En zone de pêche, Jason et Kenneth ont peu d’occasions de dormir. La pêche est plus fructueuse la nuit et les filets sont remontés toutes les 2,5 heures. Le « Van Eyck » utilise des chaluts de fond, qui glissent sur le fond. « Sur le nouveau bateau, nous passerons à des techniques plus durables », confie Kenneth. « Nous pourrons ainsi aussi pêcher en Norvège. En travaillant plus efficacement, nous pourrons pêcher 100 % de notre quota. »

JASON

Pêcheur, biologiste et fermier

Durabilité et liberté riment bien avec la pêche.

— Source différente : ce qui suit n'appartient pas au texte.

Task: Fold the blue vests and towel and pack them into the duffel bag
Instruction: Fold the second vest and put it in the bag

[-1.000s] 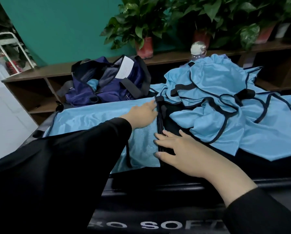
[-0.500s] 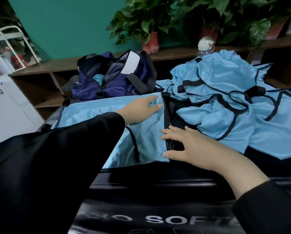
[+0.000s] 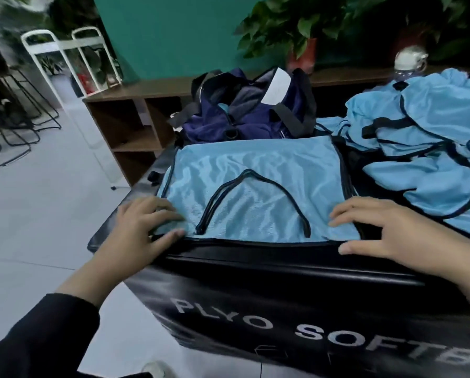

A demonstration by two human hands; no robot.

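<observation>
Both hands lie nearly flat on the near corners of the spread blue vest. Left hand: fingers slightly bent and spread, fingertips pressing the vest's near left corner, thumb along its near hem; whether the thumb tucks under the cloth is hard to tell. Right hand: fingers straight and spread, fingertips resting on the vest's near right corner, thumb lying on the black surface just in front of the hem. Neither hand has the cloth gathered in a grip.

That vest lies smoothed out on top of the surface, its black-edged neckline forming an arch between the two hands. White lettering runs across the near side of the surface. To the right of the spread vest, apart from it, lies a crumpled heap of blue vests with black trim. Behind the spread vest, at its far edge, sits the navy duffel bag, unzipped, with a white tag showing inside. A brown shelf unit stands left of the bag, and potted plants stand behind it.
</observation>
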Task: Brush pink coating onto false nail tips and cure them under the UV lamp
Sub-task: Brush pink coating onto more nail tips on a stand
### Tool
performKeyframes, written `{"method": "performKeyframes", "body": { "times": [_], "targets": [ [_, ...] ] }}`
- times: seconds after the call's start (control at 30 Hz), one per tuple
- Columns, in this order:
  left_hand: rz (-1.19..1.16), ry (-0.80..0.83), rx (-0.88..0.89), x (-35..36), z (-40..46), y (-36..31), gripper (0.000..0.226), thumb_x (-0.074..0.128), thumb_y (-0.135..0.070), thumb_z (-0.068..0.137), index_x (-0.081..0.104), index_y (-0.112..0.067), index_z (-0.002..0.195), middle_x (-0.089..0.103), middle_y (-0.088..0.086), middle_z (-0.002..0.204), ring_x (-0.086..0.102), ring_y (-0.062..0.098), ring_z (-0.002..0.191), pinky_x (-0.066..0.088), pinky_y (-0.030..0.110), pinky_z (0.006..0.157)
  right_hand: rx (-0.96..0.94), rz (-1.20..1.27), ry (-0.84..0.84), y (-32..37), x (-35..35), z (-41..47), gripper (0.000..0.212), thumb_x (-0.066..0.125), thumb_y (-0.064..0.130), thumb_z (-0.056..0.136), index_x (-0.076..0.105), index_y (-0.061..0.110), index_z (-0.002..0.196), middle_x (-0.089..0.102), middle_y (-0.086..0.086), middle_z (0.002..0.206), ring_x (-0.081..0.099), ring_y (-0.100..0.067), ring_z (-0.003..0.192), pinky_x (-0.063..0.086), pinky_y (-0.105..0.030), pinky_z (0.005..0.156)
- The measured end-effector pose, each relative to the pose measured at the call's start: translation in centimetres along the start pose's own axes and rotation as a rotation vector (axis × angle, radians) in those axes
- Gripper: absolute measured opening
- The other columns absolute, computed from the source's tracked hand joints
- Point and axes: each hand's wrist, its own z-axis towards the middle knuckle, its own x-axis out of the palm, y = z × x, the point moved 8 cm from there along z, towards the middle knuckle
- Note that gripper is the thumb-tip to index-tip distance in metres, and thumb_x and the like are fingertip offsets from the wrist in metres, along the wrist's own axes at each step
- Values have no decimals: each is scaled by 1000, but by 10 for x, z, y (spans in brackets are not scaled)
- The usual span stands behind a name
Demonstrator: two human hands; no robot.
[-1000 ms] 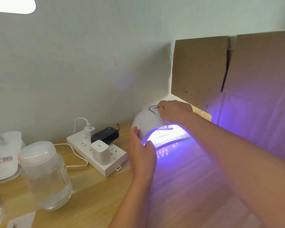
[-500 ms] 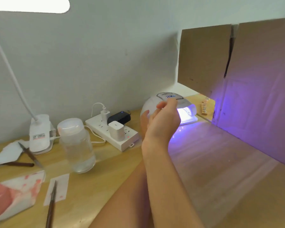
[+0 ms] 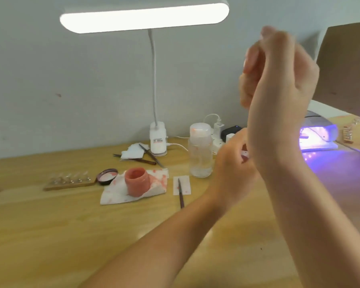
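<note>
My right hand point(image 3: 279, 80) was raised above the tabletop point(image 3: 50, 235), fingers loosely curled, grip holding nothing. Left hand point(image 3: 233, 173) sat lower, near the clear bottle point(image 3: 200, 150); its grip I couldn't tell. UV lamp point(image 3: 318, 134) glowed purple far right. Pink jar point(image 3: 136, 181) stood on stained tissue point(image 3: 114, 194), brush point(image 3: 181, 194) just beside.

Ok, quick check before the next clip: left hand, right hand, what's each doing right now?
Left hand: low over the table, fingers curled; whether it holds anything cannot be told.
Right hand: raised and blurred, fingers loosely curled, nothing visibly held.
</note>
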Motion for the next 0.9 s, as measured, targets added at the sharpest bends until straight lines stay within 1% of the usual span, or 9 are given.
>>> {"method": "performKeyframes", "body": {
  "times": [0.07, 0.13, 0.23, 0.37, 0.5, 0.57, 0.63, 0.77, 0.9],
  "targets": [
    [173, -70, 85, -44, -10, -14, 36, 43, 2, 76, 49, -33, 70, 55, -22, 60, 49, -6, 58, 37, 7, 55, -65, -56, 94, 5, 20, -15, 37, 43, 19, 86, 32, 4, 54, 25, -1, 47, 25, -15, 47, 21, -26, 48],
    [217, -175, 104, -105, -23, -18, 32, 44, -5, 76, 55, -35, 76, 58, -20, 66, 51, -5, 56, 38, 9, 54, -93, -179, 195, -4, 38, -30, 40, 44, 21, 86, 33, -2, 54, 25, -10, 49, 24, -19, 48, 19, -31, 47],
    [361, -425, 124, -199, -42, -17, 29, 41, -13, 74, 57, -36, 80, 62, -18, 73, 53, -4, 66, 43, 13, 63, -119, -380, 313, -33, 55, -57, 43, 46, 24, 87, 23, 22, 50, 23, 3, 47, 21, -7, 46, 17, -26, 46],
    [599, -659, -23, -295, -75, 11, 25, 36, -12, 75, 53, -24, 87, 55, -13, 81, 49, -10, 70, 39, 15, 67, -106, -695, 527, -84, 66, -89, 45, 47, 30, 87, 26, 22, 48, 25, 6, 43, 25, -11, 44, 18, -23, 44],
    [869, -638, -257, -345, -96, 43, 37, 52, 2, 80, 49, -6, 116, 53, 14, 114, 52, 13, 90, 32, 24, 79, 100, -1216, 908, -147, 58, -111, 39, 49, 39, 84, 39, 18, 53, 43, 6, 53, 36, -8, 50, 23, -24, 45],
    [947, -593, -386, -357, -99, 58, 54, 57, 1, 79, 39, -4, 129, 43, 16, 131, 46, 27, 114, 32, 30, 93, 234, -1338, 1048, -163, 50, -117, 36, 48, 43, 84, 40, 21, 57, 45, 8, 59, 38, -7, 54, 24, -24, 47],
    [953, -503, -550, -363, -101, 78, 67, 60, -9, 80, 27, -12, 138, 37, 11, 140, 39, 28, 125, 30, 38, 104, 286, -1429, 1136, -169, 45, -119, 31, 49, 43, 84, 42, 22, 62, 47, 8, 66, 40, -7, 58, 27, -23, 48],
    [962, -353, -753, -366, -106, 103, 80, 62, -23, 80, 12, -21, 143, 38, 11, 142, 40, 32, 126, 32, 41, 105, 414, -1415, 1297, -172, 45, -130, 15, 53, 36, 84, 48, 24, 77, 54, 8, 78, 48, -7, 65, 35, -21, 53],
    [843, -398, -741, -375, -106, 99, 81, 73, -18, 75, 25, -16, 141, 46, 10, 135, 45, 28, 121, 34, 36, 102, 531, -1289, 1409, -168, 51, -141, 11, 55, 25, 85, 45, 28, 84, 68, 3, 80, 54, -2, 52, 42, -18, 54]
  ]
}}
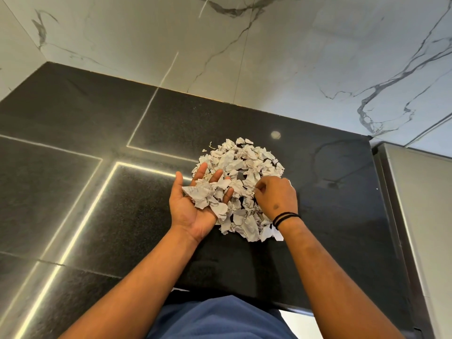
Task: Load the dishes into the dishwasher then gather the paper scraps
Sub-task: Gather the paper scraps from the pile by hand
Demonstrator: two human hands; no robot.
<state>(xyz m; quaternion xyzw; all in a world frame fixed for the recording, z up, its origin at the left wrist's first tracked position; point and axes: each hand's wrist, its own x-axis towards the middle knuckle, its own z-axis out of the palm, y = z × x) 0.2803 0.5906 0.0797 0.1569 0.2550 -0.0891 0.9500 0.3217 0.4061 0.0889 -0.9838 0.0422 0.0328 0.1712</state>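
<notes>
A heap of torn white paper scraps (247, 165) with black print lies on the black stone counter (318, 216). My left hand (193, 206) is palm up at the heap's left edge, fingers straight, with several scraps lying on its palm and fingers. My right hand (276, 196) hangs over the heap's right side, back of the hand up, its fingers curled down and pinching scraps. A black band sits on my right wrist. No dishes or dishwasher are in view.
White marble wall tiles (244, 57) rise behind the counter. A grey metal appliance (415, 192) stands against the counter's right end. Bright strip reflections cross the dark surface at the left (73, 192). The counter's front edge runs near my body.
</notes>
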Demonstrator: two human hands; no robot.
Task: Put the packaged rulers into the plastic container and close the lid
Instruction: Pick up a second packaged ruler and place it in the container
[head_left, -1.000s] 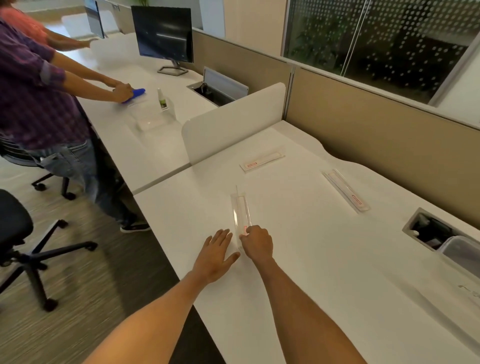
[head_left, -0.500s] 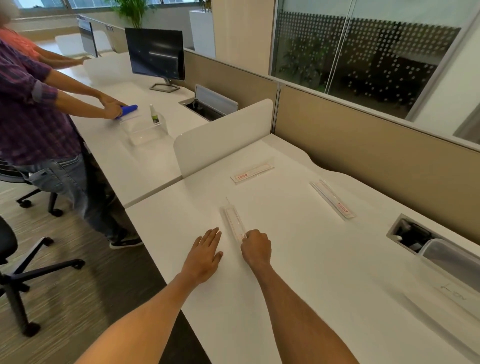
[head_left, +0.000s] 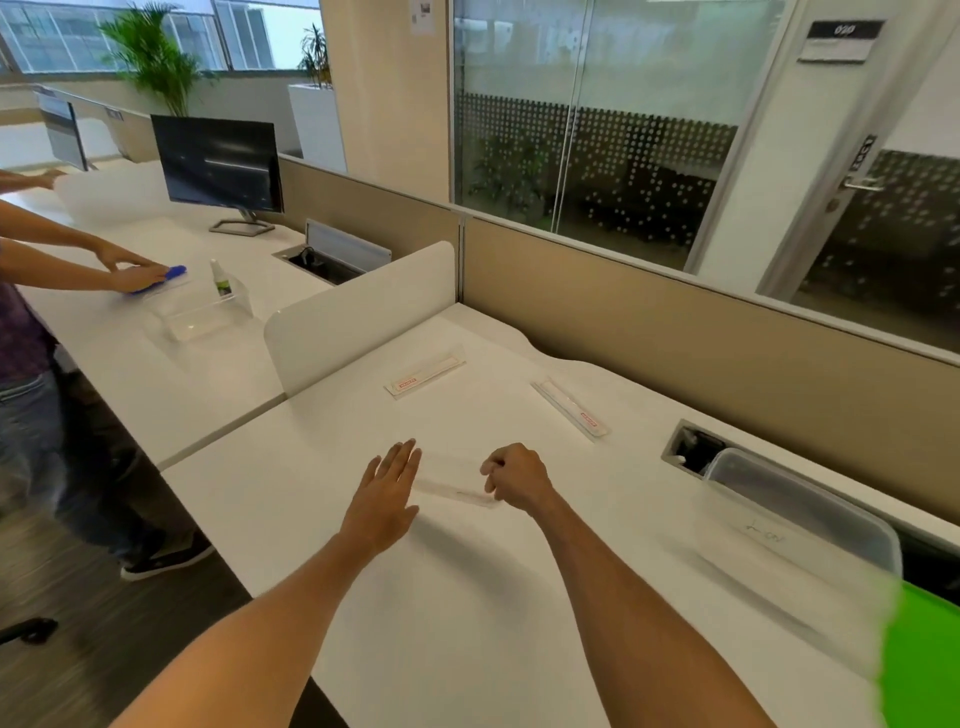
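Right hand (head_left: 519, 475) — fingers curled, pinching blurred ruler (head_left: 457, 491) end; left hand (head_left: 387, 491) — flat, fingers spread, empty, at its other end.

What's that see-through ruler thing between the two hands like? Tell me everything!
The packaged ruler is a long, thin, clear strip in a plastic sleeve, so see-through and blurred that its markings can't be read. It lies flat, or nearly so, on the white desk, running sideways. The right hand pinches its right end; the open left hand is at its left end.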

Votre filet sera vite usé si vous êtes négligent avec votre chalut de fond. Trop s’éloigner des côtes nuit à la qualité du poisson. Vous consommez plus de carburant et votre poisson rapporte moins. « Je crois fermement en la durabilité », affirme Kenneth. « Aussi, parce que c’est profitable. Je préfère pêcher moins de poissons avec moins de frais de matériel et de carburant, que plus en dépensant plus. » Chez nous, la pêche est de taille humaine, et c’est sa force. Au lieu de grands navires dévoreurs de carburant, les nôtres sont toujours plus récents, économes et durables, comme le prochain « Van Eyck ». Presque tous les pêcheurs belges suivent le parcours de 'Vers une pêche durable'. Ils se soucient de leur impact sur le climat, de leurs méthodes de pêche, de la sécurité et du bien-être au travail. Pour Kenneth, Jason et Steve, c’est une évolution naturelle. Il faut prendre soin de son équipage. Et ne pas bêtement décimer des poissons dont vous connaissez le comportement aussi bien que les meilleurs scientifiques. Les pêcheurs suivent les poissons, de saison en saison. C’est comme chasser, alors que Kenneth voulait devenir fermier. ‘Récolter’ sonne donc plus juste. Un bon fermier n’épuise jamais sa terre.